_What you should do_. Your answer should be an exact copy of the data.

_The input_.
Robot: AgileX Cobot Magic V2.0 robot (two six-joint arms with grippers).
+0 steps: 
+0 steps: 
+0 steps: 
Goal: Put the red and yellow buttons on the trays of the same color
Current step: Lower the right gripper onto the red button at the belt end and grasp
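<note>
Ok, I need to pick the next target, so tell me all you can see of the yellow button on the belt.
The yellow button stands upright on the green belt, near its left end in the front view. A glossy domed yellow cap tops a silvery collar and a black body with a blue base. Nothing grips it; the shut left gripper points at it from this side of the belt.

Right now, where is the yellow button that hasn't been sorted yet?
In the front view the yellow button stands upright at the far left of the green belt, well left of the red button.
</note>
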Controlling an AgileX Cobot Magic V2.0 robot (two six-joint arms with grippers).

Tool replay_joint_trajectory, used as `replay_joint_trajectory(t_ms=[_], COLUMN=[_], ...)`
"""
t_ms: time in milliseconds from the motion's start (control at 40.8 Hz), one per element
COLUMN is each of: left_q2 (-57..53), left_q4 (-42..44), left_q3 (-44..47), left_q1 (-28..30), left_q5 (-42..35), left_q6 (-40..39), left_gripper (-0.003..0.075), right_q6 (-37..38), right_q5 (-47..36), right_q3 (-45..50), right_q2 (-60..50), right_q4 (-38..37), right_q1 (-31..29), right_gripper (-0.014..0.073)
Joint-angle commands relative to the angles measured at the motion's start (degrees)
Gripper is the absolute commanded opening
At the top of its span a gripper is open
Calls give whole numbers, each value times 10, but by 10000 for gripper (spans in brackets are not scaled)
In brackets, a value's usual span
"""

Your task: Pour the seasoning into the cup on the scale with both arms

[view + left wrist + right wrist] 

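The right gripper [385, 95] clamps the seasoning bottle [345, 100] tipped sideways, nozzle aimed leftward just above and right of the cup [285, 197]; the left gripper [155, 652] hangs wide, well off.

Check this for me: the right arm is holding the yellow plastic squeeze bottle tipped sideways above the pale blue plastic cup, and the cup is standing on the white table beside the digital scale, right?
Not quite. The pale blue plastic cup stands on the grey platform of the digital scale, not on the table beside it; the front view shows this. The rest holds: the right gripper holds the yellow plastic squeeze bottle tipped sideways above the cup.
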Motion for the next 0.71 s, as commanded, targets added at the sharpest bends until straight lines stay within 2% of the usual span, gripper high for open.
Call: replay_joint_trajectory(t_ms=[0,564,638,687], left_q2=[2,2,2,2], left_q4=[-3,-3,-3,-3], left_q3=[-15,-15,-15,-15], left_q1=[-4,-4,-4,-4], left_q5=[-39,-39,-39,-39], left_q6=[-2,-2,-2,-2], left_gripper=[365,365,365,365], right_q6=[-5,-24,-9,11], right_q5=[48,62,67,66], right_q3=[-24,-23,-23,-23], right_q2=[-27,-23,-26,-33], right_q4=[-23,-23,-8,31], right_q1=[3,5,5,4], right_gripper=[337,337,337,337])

_Response to this task_.
Robot: AgileX Cobot Magic V2.0 robot (two six-joint arms with grippers).
+0 steps: 
+0 steps: 
+0 steps: 
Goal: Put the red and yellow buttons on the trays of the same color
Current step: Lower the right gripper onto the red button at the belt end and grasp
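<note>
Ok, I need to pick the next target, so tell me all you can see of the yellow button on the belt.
The yellow button stands upright on the green belt, near its left end in the front view. A glossy domed yellow cap tops a silvery collar and a black body with a blue base. Nothing grips it; the shut left gripper points at it from this side of the belt.

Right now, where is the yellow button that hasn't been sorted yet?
In the front view the yellow button stands upright at the far left of the green belt, well left of the red button.
</note>
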Controlling an AgileX Cobot Magic V2.0 robot (two six-joint arms with grippers).

Tool replay_joint_trajectory, used as `replay_joint_trajectory(t_ms=[_], COLUMN=[_], ...)`
"""
t_ms: time in milliseconds from the motion's start (control at 40.8 Hz), one per element
COLUMN is each of: left_q2 (-57..53), left_q4 (-42..44), left_q3 (-44..47), left_q1 (-28..30), left_q5 (-42..35), left_q6 (-40..39), left_gripper (-0.003..0.075), right_q6 (-37..38), right_q5 (-47..36), right_q3 (-45..50), right_q2 (-60..50), right_q4 (-38..37), right_q1 (-31..29), right_gripper (-0.014..0.073)
Joint-angle commands relative to the angles measured at the motion's start (degrees)
Gripper is the absolute commanded opening
At the top of its span a gripper is open
Calls give whole numbers, each value times 10, but by 10000 for gripper (spans in brackets are not scaled)
In brackets, a value's usual span
"""

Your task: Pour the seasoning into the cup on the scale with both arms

[view + left wrist + right wrist] 

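The right gripper [385, 95] clamps the seasoning bottle [345, 100] tipped sideways, nozzle aimed leftward just above and right of the cup [285, 197]; the left gripper [155, 652] hangs wide, well off.

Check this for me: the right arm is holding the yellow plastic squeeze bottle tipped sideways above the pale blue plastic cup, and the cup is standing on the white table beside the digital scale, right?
Not quite. The pale blue plastic cup stands on the grey platform of the digital scale, not on the table beside it; the front view shows this. The rest holds: the right gripper holds the yellow plastic squeeze bottle tipped sideways above the cup.
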Motion for the next 0.71 s, as commanded, targets added at the sharpest bends until straight lines stay within 2% of the usual span, gripper high for open.
Call: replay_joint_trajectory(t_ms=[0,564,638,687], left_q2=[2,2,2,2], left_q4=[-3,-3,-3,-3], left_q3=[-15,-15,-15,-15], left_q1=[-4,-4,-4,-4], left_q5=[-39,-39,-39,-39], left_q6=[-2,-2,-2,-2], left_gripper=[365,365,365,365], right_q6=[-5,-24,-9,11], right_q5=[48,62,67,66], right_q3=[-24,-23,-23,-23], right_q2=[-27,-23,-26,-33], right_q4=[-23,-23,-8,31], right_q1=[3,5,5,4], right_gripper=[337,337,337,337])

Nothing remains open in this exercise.